Qu'est-ce que l'IVG médicamenteuse ?
L'IVG médicamenteuse peut être pratiquée dans un centre de santé ou à domicile, par l'intermédiaire d'un médecin ou d'une infirmière. La méthode consiste à prendre deux médicaments à 24 ou 48 h d'intervalle. Aucune anesthésie, ni intervention chirurgicale n'est nécessaire. Des saignements, des troubles gastro-intestinaux, des douleurs abdominales, de la fièvre et des frissons peuvent apparaître. La plupart des femmes témoignent de douleurs équivalentes à des douleurs menstruelles.

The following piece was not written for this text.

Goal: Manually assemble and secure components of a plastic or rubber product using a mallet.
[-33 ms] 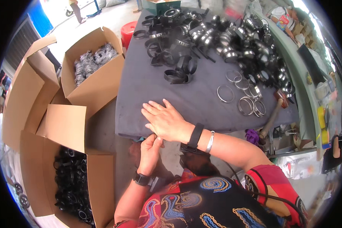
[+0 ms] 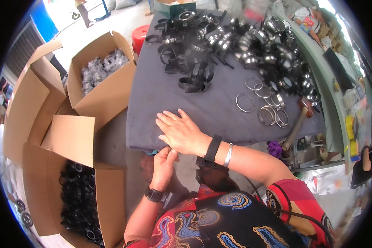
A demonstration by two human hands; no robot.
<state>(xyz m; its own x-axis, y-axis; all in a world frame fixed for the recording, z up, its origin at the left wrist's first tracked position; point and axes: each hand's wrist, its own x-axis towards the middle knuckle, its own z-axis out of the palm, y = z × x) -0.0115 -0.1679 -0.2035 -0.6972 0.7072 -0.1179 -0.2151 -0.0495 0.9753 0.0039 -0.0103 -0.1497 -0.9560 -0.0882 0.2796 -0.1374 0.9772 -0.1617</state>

Un examen gynécologique est nécessaire après l'avortement.
Qu'est-ce que l'IVG par aspiration ?
L'IVG par aspiration, ou chirurgicale, consiste à aspirer l'embryon avec une canule introduite dans l'utérus. Des contractions utérines peuvent survenir après l'opération. L'intervention est pratiquée par un médecin dans un établissement de santé et dure une quinzaine de minutes, qui sont suivies d'une courte période de repos. La patiente bénéficie d'une anesthésie locale ou générale. L'IVG par aspiration comporte des risques, comme n'importe quelle autre opération chirurgicale.